Navi cariche di legname liberiano, proveniente da aziende che commerciano in armi, attraccano indisturbate al porto di Ravenna. Lo hanno toccato con mano gli attivisti di Greenpeace lo scorso marzo 2003, nelle stesse ore in cui i ribelli del Lurd (Liberiani uniti per la riconciliazione e la democrazia) preparavano l'assedio a Monrovia (mille morti in meno di due settimane), capitale in guerra civile da 14 anni. A giugno sono intervenute con forza le Nazioni Unite, mettendo al bando le importazioni di legno dalla Liberia per 10 mesi (Francia e Italia sono i primi acquirenti in Europa), perché palese moneta di scambio per il commercio di armi. Tuttavia le denunce sul traffico di armi per legname erano già state lanciate nel 1994 da Global witness, l'ong londinese che studia sul terreno il fenomeno dei conflitti alimentati dalle risorse prime. E in un rapporto del 2002 l'organizzazione non governativa ripercorre il viaggio del legname liberiano verso l'Europa e l'Asia orientale, passando per i porti di Marsiglia, Nizza e Genova. Fu lo stesso dittatore Charles Taylor, oggi in esilio in Nigeria, ad ammettere candidamente il giro d'affari «perché il paese doveva difendersi dalla minaccia dei ribelli». E non poteva farlo per via del precedente embargo Onu sull'import-export di armi e diamanti, vecchio binomio di guerra con cui Taylor ha incendiato anche la Sierra Leone. Oggi circa 15 mila peacekeeper cercano di vigilare la transizione della Liberia, uno dei pochi paesi fino al '97 ad avere le foreste intatte.

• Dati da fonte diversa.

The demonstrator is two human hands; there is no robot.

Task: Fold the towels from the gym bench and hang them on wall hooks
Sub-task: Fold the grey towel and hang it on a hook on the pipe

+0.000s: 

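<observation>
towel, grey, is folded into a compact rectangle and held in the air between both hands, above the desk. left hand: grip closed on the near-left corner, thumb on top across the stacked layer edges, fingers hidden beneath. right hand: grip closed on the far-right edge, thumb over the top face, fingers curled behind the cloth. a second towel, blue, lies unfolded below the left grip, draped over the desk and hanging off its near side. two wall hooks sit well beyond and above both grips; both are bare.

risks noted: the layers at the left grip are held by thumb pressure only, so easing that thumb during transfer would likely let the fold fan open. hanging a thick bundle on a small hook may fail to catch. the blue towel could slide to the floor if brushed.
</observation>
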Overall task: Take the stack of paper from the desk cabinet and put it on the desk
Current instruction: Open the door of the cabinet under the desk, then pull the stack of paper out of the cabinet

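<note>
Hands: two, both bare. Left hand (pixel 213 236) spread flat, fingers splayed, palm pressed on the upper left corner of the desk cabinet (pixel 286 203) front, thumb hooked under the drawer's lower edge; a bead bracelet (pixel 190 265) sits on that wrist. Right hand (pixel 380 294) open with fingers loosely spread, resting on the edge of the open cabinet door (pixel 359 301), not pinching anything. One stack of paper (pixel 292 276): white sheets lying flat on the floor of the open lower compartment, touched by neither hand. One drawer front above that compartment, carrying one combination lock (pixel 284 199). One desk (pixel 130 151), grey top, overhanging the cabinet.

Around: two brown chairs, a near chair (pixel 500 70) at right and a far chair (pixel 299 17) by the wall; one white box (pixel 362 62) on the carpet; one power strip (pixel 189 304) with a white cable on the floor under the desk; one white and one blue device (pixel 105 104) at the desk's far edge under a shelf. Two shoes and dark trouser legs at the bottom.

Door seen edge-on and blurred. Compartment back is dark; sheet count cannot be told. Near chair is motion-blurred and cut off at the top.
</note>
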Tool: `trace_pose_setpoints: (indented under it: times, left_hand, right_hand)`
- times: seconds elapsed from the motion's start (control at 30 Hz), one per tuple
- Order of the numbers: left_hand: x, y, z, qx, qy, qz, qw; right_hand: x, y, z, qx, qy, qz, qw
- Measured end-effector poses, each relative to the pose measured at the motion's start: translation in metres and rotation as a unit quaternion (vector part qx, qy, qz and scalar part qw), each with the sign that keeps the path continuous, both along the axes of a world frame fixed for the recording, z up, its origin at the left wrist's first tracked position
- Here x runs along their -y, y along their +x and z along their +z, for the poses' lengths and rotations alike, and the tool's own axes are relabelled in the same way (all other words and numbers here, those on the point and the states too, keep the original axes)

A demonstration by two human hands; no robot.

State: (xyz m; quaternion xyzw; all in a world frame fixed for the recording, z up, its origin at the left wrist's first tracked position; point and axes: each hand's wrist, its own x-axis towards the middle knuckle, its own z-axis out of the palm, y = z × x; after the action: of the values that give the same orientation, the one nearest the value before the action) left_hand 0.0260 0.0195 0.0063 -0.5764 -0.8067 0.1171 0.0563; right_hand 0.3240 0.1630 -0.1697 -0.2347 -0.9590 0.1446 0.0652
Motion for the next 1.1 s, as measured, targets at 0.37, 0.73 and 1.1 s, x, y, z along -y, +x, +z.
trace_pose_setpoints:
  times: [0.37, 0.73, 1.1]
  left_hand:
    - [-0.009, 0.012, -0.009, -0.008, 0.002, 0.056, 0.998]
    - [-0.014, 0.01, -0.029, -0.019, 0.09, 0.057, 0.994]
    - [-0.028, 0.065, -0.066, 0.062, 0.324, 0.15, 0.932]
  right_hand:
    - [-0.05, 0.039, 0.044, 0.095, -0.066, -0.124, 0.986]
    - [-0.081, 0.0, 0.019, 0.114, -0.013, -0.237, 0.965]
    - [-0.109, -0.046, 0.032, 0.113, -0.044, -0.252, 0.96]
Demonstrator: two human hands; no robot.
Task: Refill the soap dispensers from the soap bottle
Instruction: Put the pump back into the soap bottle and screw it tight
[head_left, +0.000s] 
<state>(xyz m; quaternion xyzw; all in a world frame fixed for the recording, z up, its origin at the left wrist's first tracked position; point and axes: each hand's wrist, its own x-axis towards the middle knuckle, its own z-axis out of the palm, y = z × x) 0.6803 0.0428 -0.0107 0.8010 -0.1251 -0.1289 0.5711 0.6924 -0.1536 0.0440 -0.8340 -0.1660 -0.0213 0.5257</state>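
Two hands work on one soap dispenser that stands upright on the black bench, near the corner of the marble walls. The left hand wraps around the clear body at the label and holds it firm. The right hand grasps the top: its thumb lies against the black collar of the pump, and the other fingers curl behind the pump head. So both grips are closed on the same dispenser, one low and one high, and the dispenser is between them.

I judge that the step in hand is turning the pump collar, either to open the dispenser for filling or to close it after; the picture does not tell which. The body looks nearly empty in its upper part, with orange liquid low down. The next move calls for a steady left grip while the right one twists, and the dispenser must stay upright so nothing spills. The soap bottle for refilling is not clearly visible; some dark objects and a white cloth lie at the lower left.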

Ma le aziende non hanno perso tempo e si sono buttate sulle immense risorse della Repubblica democratica del Congo, anch'essa travolta da una guerra che fatica a spegnersi.

Mondializzare il problema

E la società civile africana inizia a protestare: oltre 100 ong ambientaliste e umanitarie nella Repubblica democratica del Congo hanno chiesto alla Banca mondiale di fermare i piani di sviluppo economico del paese che dividerebbero la seconda foresta pluviale più estesa al mondo in diverse zone di concessioni per il taglio di alberi. Documenti interni della Banca mondiale, ottenuti da Rainforest foundation, rivelano che la Banca intende "creare un clima favorevole per lo sfruttamento forestale" nel paese, e ne prevede un aumento del 600% della produzione. L'allarme in realtà è stato lanciato già con forza nel 2002 dalla Federazione panafricana delle associazioni dell'Unione africana, una ong attiva in Costa d'Avorio per la gestione sostenibile delle foreste. «Dobbiamo mondializzare il problema della deforestazione africana - ha sostenuto Traoré Wodjofini, presidente dell'associazione - come è stato fatto per l'Amazzonia».